● **Task goal**
Copy each line from the listing below where the word "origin" shows up.

==== Data extract

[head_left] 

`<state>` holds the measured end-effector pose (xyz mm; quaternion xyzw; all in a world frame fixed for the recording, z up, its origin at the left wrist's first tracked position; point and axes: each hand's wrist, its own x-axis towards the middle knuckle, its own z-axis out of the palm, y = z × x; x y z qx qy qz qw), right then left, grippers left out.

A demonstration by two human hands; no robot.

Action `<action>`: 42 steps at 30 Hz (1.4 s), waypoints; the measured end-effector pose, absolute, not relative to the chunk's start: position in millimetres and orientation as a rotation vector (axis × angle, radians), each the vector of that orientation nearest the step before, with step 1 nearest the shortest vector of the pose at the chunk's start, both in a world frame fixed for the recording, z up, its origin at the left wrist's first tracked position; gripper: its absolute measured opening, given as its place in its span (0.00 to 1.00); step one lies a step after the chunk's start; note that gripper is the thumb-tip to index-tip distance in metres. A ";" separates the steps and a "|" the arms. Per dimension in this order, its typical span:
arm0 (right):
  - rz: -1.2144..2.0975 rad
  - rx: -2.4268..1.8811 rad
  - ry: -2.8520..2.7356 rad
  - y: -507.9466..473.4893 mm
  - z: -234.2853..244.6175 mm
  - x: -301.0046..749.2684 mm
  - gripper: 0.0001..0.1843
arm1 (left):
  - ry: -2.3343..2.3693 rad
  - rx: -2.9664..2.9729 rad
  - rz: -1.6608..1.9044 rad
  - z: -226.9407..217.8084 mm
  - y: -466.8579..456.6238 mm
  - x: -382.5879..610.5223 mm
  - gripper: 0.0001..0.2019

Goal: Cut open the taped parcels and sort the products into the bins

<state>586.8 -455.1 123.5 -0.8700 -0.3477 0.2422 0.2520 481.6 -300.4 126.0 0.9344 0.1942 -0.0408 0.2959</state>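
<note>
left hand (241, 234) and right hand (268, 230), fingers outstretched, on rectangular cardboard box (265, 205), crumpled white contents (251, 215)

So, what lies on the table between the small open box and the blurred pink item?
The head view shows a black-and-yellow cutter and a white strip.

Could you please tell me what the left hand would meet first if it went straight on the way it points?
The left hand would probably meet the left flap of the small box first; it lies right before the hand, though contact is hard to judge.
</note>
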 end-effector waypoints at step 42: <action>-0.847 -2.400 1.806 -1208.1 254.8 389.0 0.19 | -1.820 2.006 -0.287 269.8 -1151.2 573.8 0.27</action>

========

● **Answer box**
`<state>` holds the measured end-effector pose (xyz mm; quaternion xyzw; all in a world frame fixed for the recording, z up, its origin at the left wrist's first tracked position; point and axes: each hand's wrist, its own x-axis towards the middle knuckle, its own z-axis out of the palm, y = z × x; x y z qx qy qz qw), right then left, grippers left out.
Action `<action>`: 42 steps at 30 Hz (1.4 s), waypoints; the measured end-effector pose, absolute, not relative to the chunk's start: position in millimetres and orientation as a rotation vector (axis × angle, radians), each the vector of that orientation nearest the step before, with step 1 nearest the shortest vector of the pose at the chunk's start, both in a world frame fixed for the recording, z up, its origin at the left wrist's first tracked position; gripper: its absolute measured opening, given as its place in its span (0.00 to 1.00); step one lies a step after the chunk's start; note that gripper is the thumb-tip to index-tip distance in metres. A ";" separates the steps and a "|" the arms. Per dimension in this order, its typical span:

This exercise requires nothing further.